Humorkritik | Oktober 2009
Oktober 2009
Neues von Wenzel Storch
Weil es ja sonst keiner tut, will wenigstens ich drauf hingewiesen haben: Wenzel Storch, wahrhaft exzentrische Filmerlegende aus Hildesheim (»Sommer der Liebe«, »Die Reise ins Glück«), hat sich nun auch im Genre Musikvideo versucht und Bela B.s Single »Altes Arschloch Liebe« in Bewegtbilder übersetzt. Und zwar recht erfolgreich! Hat das Video doch wirklich alles, was ein echter MTV-Smash-Hit braucht: lebende Pudel, Schmalfilm-Optik, Handpuppensex. Sehen Sie es sich halt selber im Netz an, kostet nichts und klingt auch noch ganz gut.
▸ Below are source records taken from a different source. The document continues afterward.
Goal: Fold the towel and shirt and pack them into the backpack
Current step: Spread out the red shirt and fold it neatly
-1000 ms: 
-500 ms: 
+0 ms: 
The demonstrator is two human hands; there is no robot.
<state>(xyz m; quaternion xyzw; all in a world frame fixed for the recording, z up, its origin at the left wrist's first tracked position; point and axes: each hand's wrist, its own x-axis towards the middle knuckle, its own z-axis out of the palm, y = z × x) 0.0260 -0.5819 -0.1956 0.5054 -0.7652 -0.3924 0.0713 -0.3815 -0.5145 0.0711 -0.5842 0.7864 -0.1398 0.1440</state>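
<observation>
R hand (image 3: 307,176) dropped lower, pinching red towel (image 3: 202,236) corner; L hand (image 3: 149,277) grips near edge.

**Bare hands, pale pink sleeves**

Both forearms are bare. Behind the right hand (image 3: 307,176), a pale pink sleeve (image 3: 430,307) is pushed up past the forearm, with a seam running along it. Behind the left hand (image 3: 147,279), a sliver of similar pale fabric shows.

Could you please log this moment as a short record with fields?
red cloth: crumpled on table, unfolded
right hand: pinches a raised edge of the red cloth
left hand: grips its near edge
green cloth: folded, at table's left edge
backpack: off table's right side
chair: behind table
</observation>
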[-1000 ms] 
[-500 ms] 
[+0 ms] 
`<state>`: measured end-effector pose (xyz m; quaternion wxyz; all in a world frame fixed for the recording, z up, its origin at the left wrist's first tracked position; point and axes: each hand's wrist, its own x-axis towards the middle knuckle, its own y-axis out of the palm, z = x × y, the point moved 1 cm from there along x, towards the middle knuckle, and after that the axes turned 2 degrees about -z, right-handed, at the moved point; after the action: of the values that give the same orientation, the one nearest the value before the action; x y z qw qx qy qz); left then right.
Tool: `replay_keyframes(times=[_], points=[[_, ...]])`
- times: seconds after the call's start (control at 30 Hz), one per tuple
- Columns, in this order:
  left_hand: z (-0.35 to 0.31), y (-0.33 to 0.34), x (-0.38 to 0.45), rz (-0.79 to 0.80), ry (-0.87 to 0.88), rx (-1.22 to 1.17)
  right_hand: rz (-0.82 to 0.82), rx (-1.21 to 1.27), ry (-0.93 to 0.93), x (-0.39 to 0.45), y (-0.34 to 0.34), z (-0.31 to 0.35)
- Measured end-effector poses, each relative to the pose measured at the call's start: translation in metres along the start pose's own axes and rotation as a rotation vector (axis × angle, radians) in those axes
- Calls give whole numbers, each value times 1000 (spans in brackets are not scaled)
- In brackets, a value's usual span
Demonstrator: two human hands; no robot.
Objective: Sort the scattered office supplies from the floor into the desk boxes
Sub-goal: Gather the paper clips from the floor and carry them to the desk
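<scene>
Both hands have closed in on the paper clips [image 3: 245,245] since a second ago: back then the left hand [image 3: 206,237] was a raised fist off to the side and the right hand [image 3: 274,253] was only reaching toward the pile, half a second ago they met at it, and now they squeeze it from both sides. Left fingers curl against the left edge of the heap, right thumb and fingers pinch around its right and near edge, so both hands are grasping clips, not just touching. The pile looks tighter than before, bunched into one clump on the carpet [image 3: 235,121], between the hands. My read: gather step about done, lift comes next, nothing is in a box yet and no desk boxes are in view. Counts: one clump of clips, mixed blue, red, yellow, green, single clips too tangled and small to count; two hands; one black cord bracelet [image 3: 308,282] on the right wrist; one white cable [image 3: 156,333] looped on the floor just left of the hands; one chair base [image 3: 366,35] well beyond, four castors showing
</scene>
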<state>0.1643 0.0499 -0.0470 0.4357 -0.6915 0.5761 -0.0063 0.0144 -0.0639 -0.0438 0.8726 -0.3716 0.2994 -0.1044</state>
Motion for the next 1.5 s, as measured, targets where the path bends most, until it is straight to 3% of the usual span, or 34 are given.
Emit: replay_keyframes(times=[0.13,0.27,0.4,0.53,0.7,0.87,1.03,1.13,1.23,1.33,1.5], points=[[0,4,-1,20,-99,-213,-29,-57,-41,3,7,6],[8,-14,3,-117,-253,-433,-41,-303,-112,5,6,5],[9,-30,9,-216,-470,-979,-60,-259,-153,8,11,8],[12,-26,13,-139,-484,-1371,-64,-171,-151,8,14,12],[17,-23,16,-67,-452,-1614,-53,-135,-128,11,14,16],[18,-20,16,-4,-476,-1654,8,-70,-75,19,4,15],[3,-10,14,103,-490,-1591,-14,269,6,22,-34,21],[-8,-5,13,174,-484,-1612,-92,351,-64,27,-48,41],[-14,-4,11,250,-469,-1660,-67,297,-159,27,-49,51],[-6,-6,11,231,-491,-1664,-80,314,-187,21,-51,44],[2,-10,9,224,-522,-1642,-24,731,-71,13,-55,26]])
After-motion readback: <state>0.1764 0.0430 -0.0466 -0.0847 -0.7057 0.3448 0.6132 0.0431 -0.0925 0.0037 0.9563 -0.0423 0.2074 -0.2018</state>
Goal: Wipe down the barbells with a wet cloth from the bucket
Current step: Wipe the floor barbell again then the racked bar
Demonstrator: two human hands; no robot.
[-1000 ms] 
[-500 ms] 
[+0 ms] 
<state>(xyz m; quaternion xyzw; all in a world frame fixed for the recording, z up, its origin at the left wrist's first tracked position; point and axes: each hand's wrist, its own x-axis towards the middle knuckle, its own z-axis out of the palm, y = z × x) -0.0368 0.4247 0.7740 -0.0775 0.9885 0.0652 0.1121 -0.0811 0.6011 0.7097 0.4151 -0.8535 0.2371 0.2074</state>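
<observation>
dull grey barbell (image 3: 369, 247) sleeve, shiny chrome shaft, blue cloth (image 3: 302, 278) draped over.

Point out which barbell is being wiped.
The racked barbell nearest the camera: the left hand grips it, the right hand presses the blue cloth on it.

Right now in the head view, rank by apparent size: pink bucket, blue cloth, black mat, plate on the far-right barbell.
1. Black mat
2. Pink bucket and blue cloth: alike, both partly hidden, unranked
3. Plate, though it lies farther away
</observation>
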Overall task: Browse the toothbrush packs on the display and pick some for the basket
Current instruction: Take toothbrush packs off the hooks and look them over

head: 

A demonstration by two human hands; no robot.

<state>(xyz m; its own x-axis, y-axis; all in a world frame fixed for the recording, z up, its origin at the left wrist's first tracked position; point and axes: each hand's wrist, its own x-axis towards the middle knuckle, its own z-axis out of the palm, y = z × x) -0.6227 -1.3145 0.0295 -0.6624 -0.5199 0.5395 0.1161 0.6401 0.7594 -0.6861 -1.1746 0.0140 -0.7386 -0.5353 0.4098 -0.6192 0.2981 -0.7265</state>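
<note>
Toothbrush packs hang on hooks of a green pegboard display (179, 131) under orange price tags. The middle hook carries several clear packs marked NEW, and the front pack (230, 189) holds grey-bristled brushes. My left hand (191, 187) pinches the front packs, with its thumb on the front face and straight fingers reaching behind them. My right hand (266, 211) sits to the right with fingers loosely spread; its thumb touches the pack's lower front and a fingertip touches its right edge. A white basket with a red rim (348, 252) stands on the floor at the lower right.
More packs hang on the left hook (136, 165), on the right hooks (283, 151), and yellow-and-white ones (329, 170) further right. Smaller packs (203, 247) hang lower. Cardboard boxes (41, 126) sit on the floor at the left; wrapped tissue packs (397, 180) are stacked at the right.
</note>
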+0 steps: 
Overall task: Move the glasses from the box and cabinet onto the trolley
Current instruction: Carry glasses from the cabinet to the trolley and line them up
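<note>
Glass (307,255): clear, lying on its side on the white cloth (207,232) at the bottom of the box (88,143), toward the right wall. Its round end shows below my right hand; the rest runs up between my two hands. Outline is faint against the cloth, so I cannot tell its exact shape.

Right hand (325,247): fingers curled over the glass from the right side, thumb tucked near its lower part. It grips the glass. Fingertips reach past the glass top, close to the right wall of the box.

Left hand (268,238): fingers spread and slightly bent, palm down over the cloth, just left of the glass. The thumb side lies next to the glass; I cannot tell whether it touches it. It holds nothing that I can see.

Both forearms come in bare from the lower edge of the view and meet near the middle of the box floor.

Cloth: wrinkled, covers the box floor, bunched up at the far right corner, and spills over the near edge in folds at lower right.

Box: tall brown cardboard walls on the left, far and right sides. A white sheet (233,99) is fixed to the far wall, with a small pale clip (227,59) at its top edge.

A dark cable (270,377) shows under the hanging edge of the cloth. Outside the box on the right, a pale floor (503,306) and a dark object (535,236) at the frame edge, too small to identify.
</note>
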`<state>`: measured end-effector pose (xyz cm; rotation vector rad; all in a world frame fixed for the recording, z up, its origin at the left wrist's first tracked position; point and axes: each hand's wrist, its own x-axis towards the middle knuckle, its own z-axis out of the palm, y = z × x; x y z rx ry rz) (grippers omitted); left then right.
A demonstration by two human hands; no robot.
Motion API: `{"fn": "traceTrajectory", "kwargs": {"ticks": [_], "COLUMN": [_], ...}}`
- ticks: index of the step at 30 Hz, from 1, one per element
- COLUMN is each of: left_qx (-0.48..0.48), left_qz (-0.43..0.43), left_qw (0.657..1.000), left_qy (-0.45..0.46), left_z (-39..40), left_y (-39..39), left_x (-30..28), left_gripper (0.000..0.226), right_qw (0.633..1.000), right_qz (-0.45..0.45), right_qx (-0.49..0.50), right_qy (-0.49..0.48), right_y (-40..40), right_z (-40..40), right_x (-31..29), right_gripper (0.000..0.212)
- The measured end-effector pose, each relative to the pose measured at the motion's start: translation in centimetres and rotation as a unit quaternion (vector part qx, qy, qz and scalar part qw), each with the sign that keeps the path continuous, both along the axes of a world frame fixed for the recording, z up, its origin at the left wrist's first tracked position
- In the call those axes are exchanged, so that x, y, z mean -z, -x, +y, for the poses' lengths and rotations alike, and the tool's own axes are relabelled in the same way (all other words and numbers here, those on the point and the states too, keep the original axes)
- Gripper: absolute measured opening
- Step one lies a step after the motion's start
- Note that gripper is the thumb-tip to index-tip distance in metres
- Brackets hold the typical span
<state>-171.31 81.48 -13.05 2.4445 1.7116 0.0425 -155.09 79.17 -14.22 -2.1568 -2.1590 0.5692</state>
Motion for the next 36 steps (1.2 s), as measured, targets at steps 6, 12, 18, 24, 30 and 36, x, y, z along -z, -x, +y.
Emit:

Erstmals liegt jetzt auch Storchs graphisches und literarisches Werk in einem gewichtigen Sammelband vor (»Der Bulldozer Gottes«, Ventil Verlag, 280 Seiten), von den frühesten Kugelschreiberzeichnungen bis zu den liebevoll bebilderten kulturkritischen Aufsätzen, die in den letzten Jahren in loser Folge in Konkret erschienen sind. Gelegentlich fällt Storch darin harte, wenn auch keineswegs ungerechte Urteile: Der Begriff »Jazzrock«, schreibt er beispielsweise, stehe »für klebrige Partnertauschmusik«, und Heinrich Bölls Erzählung »Die verlorene Ehre der Katharina Blum« sei »nicht viel mehr als ein aufgeblasener Pennälerscherz«. Doch Storch macht keinen Hehl aus seinem halb kindlichen und halb diebisch durchtriebenen Vergnügen am Trash in jeder nur denkbaren Form: Hans Moser, Petzi, Flipper, Karl May, das Buschkänguruh Skippy, die Familie Cartwright und die Zeugen Jehovas sind ihm ebenso lieb und teuer wie die monströsen weiblichen Unterwäsche-Models der Seventies und andere populäre Wichsvorlagen aus seiner Jugendzeit. Und es bereitet ihm als Meßdiener a.D. offensichtlich einen Heidenspaß, die vergessenen Helden des christlichen Widerstands gegen die Pille und den irregulären Geschlechtsverkehr noch einmal auf- und hochleben zu lassen und sich an der Verschrobenheit dieser einstmals furchtbar einflußreichen Gestalten zu ergötzen.
Illustriert hat er die Texte mit genialischen Skizzen von eigener Hand und mit prächtigen Bilddokumenten aus seinem scheint’s unerschöpflichen Fundus. Ich kenne niemanden, der seit mehr als dreißig Jahren leidenschaftlicher damit beschäftigt gewesen wäre, ulkige, bizarre, abstoßende und/oder schweinöse Bilder aus Versandhauskatalogen, Comics, Schmuddelheftchen, Popzeitschriften und Groschenblättern auszuschneiden, aufzuheben und im richtigen Moment hervorzuzaubern. Storch ist der Archivar aller Beweise für die ferkelhafte Unvernunft des deutschen Kulturvolks, und er arrangiert sein Beweismaterial mit Kunstverstand und angenehm maßvoller Schadenfreude.
Wunderbarerweise ist er aber auch in der Hochliteratur bewandert, soweit sie ihn interessiert. Über Arno Schmidt und Walter Kempowski weiß er jedenfalls Interessanteres zu sagen als so mancher Lehrstuhlinhaber. Wenn ich mir jetzt zu meinem Glück noch etwas wünschen dürfte, wären es lange und verspielte Essays von Wenzel Storch über Rolf Dieter Brinkmann, Louis de Funès und Robert Crumb.